▶ [TASK TO CARRY OUT] Of all the lines in the records below, copy only those that contain the string "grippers".

── SUPPLIED DATA

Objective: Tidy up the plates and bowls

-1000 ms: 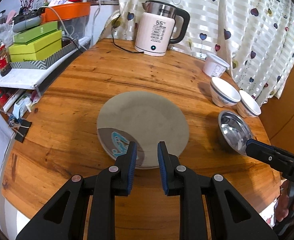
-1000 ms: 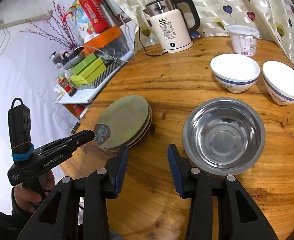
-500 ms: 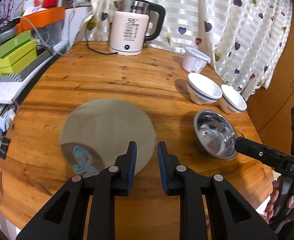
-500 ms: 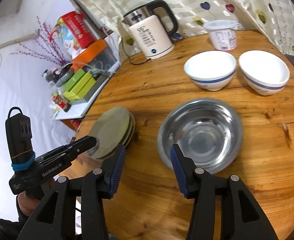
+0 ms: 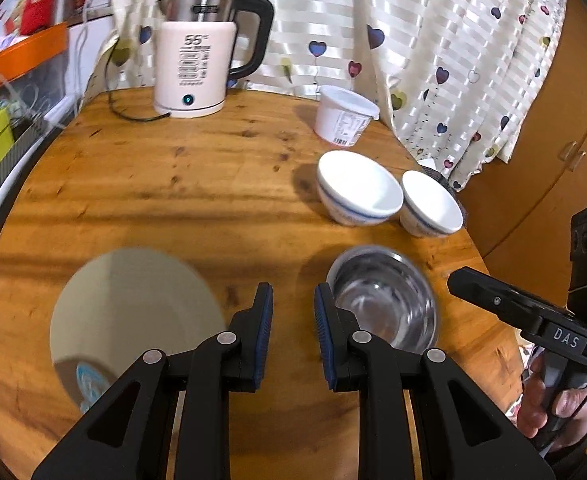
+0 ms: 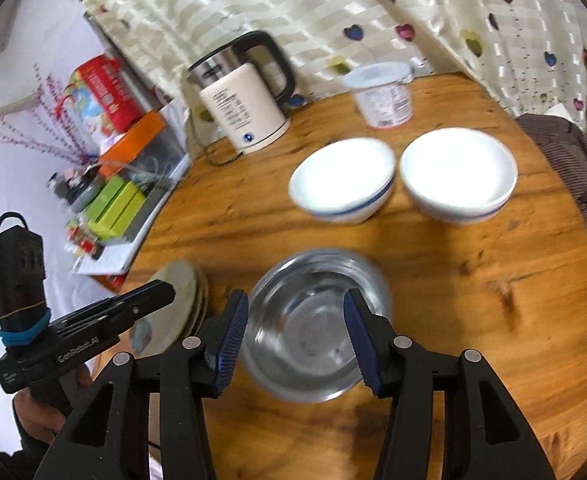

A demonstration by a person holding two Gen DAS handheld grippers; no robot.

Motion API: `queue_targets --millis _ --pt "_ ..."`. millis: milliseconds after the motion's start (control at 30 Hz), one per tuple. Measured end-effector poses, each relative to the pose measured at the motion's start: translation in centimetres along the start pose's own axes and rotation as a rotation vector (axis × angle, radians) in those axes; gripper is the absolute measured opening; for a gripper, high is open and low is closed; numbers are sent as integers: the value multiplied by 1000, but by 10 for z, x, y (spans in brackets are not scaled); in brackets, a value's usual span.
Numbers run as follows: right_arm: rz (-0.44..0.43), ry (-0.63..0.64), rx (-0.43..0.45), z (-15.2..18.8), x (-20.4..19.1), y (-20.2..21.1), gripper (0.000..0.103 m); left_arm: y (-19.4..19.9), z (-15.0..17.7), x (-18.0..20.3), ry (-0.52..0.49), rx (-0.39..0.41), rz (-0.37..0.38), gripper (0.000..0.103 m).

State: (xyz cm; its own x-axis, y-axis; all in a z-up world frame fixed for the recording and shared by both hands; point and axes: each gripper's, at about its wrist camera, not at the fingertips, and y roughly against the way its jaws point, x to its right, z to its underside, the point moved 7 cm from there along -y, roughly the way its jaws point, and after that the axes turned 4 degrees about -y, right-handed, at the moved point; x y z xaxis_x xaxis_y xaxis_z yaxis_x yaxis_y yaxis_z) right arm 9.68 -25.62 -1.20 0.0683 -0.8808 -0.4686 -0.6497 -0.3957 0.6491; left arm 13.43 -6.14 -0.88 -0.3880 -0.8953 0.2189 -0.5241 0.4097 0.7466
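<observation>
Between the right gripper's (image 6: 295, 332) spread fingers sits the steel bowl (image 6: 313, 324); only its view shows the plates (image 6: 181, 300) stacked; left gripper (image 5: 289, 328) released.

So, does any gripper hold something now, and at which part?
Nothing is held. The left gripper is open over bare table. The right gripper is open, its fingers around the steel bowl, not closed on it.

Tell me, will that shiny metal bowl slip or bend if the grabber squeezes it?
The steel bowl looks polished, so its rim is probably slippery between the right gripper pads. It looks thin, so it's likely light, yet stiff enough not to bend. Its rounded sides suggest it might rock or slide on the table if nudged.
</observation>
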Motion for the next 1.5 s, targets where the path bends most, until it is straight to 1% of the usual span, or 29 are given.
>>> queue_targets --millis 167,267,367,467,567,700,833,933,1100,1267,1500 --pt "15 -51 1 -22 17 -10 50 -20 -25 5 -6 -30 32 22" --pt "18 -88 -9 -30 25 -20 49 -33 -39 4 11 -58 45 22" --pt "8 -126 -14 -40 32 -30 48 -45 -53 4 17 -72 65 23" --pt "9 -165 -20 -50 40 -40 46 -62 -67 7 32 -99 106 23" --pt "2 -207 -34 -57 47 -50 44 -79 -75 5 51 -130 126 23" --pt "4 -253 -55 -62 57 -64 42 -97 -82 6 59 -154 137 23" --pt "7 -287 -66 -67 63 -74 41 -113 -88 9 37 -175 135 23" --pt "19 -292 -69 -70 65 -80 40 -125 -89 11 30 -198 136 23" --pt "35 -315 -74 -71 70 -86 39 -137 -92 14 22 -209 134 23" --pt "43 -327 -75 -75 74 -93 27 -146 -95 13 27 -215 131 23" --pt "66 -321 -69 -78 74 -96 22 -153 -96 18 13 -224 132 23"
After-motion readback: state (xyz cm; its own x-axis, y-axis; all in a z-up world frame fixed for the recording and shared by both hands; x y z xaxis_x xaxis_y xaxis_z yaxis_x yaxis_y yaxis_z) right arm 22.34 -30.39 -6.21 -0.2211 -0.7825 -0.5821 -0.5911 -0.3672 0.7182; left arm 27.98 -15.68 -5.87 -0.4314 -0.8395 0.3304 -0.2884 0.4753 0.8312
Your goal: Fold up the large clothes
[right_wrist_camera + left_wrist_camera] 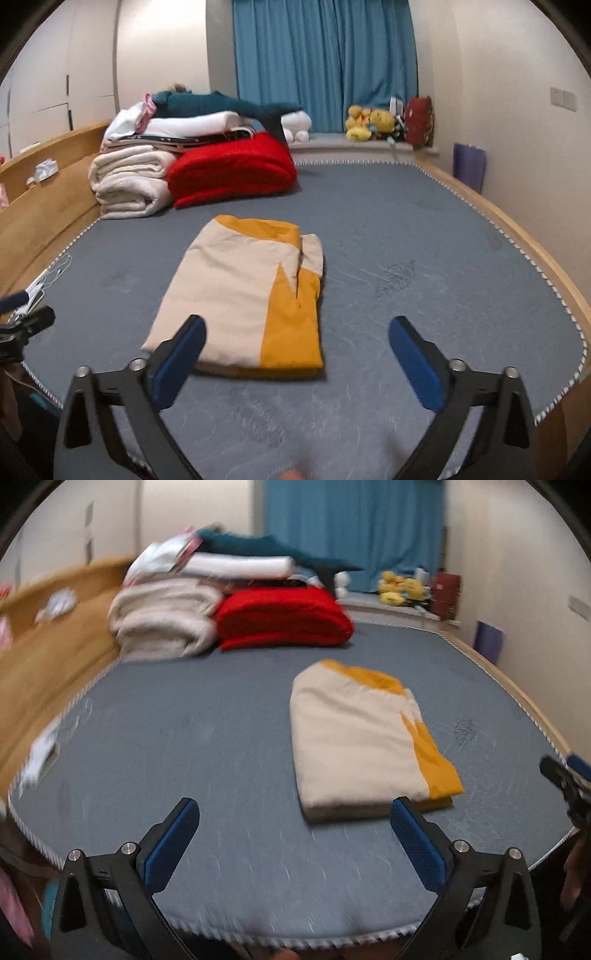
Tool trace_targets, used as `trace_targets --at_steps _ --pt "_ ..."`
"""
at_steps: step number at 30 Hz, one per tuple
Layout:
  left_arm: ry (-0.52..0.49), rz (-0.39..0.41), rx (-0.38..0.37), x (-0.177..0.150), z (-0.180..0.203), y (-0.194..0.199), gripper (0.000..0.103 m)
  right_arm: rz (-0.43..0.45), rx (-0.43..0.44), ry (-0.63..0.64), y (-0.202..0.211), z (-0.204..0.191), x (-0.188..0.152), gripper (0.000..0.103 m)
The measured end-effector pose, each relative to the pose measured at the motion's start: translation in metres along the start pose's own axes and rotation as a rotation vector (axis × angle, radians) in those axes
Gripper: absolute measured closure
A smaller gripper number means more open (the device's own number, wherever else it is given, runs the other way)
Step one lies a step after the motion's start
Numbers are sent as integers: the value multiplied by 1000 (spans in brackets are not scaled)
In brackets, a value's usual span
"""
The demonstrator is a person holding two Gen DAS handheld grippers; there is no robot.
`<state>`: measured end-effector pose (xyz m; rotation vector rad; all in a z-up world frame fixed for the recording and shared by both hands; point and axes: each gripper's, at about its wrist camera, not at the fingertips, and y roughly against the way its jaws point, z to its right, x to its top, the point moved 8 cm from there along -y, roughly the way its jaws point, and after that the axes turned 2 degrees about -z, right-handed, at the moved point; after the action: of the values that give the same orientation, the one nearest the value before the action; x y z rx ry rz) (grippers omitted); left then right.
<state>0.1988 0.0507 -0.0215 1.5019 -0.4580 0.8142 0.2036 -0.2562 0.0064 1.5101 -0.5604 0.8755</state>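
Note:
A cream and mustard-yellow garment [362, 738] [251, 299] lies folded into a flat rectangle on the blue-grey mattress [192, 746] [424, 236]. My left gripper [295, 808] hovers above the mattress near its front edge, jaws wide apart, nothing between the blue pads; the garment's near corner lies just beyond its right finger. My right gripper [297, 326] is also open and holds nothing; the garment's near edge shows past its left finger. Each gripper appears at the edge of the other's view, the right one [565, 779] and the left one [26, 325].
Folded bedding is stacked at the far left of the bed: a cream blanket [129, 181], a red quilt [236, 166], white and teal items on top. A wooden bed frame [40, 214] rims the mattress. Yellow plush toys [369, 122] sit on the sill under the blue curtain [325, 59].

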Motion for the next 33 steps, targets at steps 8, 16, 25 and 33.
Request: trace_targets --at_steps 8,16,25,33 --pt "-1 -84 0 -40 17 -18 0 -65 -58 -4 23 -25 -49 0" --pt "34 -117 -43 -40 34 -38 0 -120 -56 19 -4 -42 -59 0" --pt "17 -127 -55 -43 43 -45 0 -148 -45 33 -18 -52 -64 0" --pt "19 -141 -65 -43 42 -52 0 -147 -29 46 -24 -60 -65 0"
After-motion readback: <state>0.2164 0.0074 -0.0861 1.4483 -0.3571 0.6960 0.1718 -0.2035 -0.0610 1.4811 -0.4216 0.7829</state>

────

▶ [TASK ANSWER]
A demonstration by a person holding two Gen DAS handheld grippers; no robot.
The demonstrator is a person holding two Gen DAS handheld grippers; there is no robot.
`<state>`: measured end-effector pose (xyz m; rotation vector rad; all in a z-up world frame fixed for the recording and shared by both hands; point and axes: each gripper's, at about its wrist camera, not at the fingertips, and y roughly against the way its jaws point, z to its right, x to its top, the point moved 8 cm from there along -y, roughly the way its jaws point, and after that the axes turned 2 degrees about -z, right-handed, at the moved point; after the action: of the values that give the same orientation, the one nearest the value before the action; x y z rx ry rz) (grippers omitted); left then right.

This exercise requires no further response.